Transmission topology and system demand were modified according to which season and year
are studied. Light load scenarios apply to Spring and Fall system conditions and heavy load
scenarios apply to Summer and Winter system conditions.
WECC Approved base cases were selected accordingly and load, generation, and transmission
topologies were updated as necessary with the most recent modeling representations of the
planned PRPA and Foothills systems. The study cases include both existing and planned
facilities, the expected system conditions, and the effects of any Bulk Electric System (BES)
equipment planned to be out-of-service during the critical demand levels.1
1 PRPA makes every effort to avoid removing a BES facility or equipment including protection systems from service for planned
maintenance or construction during the summer peak demand levels or during other high-risk system conditions when PRPA may
implement “No Touch” procedures. PRPA performs system studies when a BES facility is scheduled to be removed from service.
All normal
operating procedures and the effects of all control devices and protection systems are modeled.
Page 6 of 881
Reactive power resources are included in the model to ensure adequate reactive resources are
available to meet system performance.
The PRPA 10-year Load Forecast by Substation is listed in Exhibit 3. PRPA uses its “high” load
forecast for reliability margin to reflect uncertainties in projected BES conditions. The PRPA
Load and Resource Allocations for each base case studied are provided in Exhibit 4. These
exhibits represent the projected PRPA customer demands, firm transfers, and generation
dispatch modeled in the bases cases. All projected firm transfers are modeled according to the
data for loads, resources, obligations, and interchanges described in the “Associated Material”
document provided with each approved WECC base case. The generation dispatch in each base
case was modified to fully stress the PRPA system by setting Rawhide to its maximum output.
See Exhibit 5 for the study procedure where the modified generation dispatch values are
documented.
All Category A and B contingencies and certain Category C and D contingencies were
simulated using the Matrix routine written for contingency analysis on the PSS/E computer
simulation software.
The Category C and D multiple contingencies studied are those that would produce more
severe system results or impacts based on the Transmission Planners knowledge of the system
and engineering judgment. The rationale for selection considers facilities at significant
substations, large generation stations, and lines involved with large bulk transfer paths,
common rights-of-way, common structures, and shared circuit breakers.
Computer simulation software solution methods are as follows:
Pre-contingency Post-Contingency
Area Interchange Control Off Off
Phase-Shifter Lock Lock
TFMR LTC Adjust Adjust
Switched Shunt Reactor/Capacitor Adjust Lock
DC Taps Adjust Adjust
All busses and branches in Zones 706 and 754 of the WECC base cases are monitored for criteria
violations. A list of simulated forced outage contingencies is provided in Exhibit 6. The PRPA
transmission system is fully contained within Zones 706 and 754 and completely studied by the
list of contingencies.
Study results were reviewed and assessed for compliance with the WECC and NERC standards.

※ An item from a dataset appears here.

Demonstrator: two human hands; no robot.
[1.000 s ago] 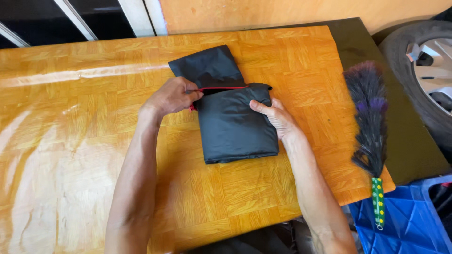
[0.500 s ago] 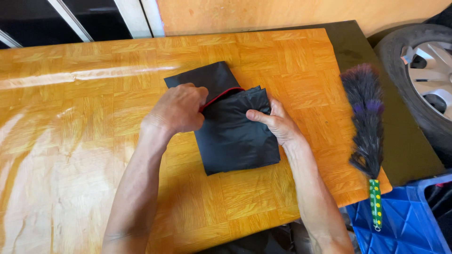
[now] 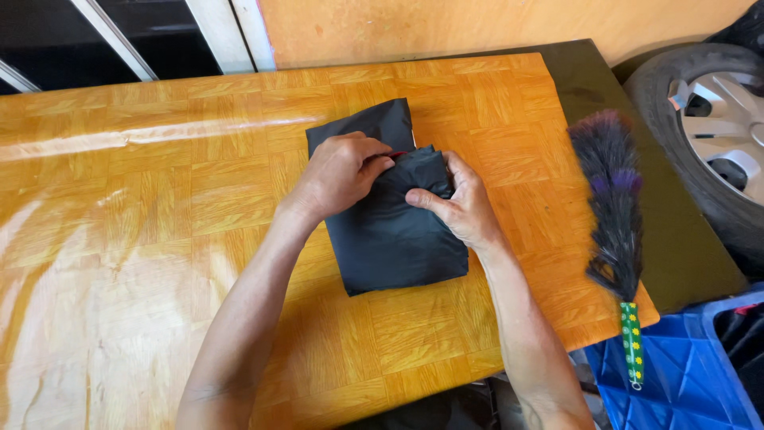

Planned upgrades, additions, or corrective actions needed to meet the performance
requirements are identified and included in the transmission plan for Category A, B, and C
contingency conditions which cause a criteria violation. System performance problems
associated with Category D extreme events are evaluated for possible actions to reduce the
likelihood or mitigate the consequences of the extreme event.
Page 7 of 881
VI. Results
Operating Horizon (2010)
Powerflow and transient stability studies were performed for the operating horizon. The
results and mitigating actions are documented in the Foothills Area 2010 Summer Assessment
report dated July 12, 2010, and in several planned outage study reports conducted throughout
2010 for the Foothills Area.
The summer season has system performance problems that may occur for contingencies during
higher load levels and lower CBT generation levels. The winter season has fewer problems than
the summer season for contingencies during higher load levels and lower CBT levels. The
difference between these summer and winter study results is typical for the PRPA transmission
system, the Foothills System, and the CCPG footprint, and also demonstrates the historical
pattern of why the summer season representation is the most critical system condition studied
over a range of forecasted system demand levels in these areas.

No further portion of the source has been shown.